> **TASK PROMPT**
A verbatim transcript of the lines below, starting at the first and ending with the one that holds "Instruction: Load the", is what should be produced.

----

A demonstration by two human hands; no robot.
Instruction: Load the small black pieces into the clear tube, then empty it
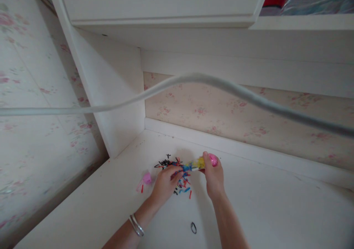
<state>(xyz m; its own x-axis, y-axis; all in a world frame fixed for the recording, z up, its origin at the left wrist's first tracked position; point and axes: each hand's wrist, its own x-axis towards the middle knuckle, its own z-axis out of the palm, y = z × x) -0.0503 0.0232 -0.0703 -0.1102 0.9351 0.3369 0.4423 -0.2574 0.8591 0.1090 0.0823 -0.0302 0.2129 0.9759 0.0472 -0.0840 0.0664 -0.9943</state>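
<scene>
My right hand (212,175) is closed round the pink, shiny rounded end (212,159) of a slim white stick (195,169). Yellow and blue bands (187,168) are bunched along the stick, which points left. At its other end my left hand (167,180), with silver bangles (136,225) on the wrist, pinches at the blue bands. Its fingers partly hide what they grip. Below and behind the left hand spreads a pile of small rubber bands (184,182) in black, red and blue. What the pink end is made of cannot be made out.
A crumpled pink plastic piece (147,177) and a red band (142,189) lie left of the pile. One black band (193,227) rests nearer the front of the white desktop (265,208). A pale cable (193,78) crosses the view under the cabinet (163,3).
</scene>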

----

> **RESPONSE BOX**
A demonstration by two human hands; no robot.
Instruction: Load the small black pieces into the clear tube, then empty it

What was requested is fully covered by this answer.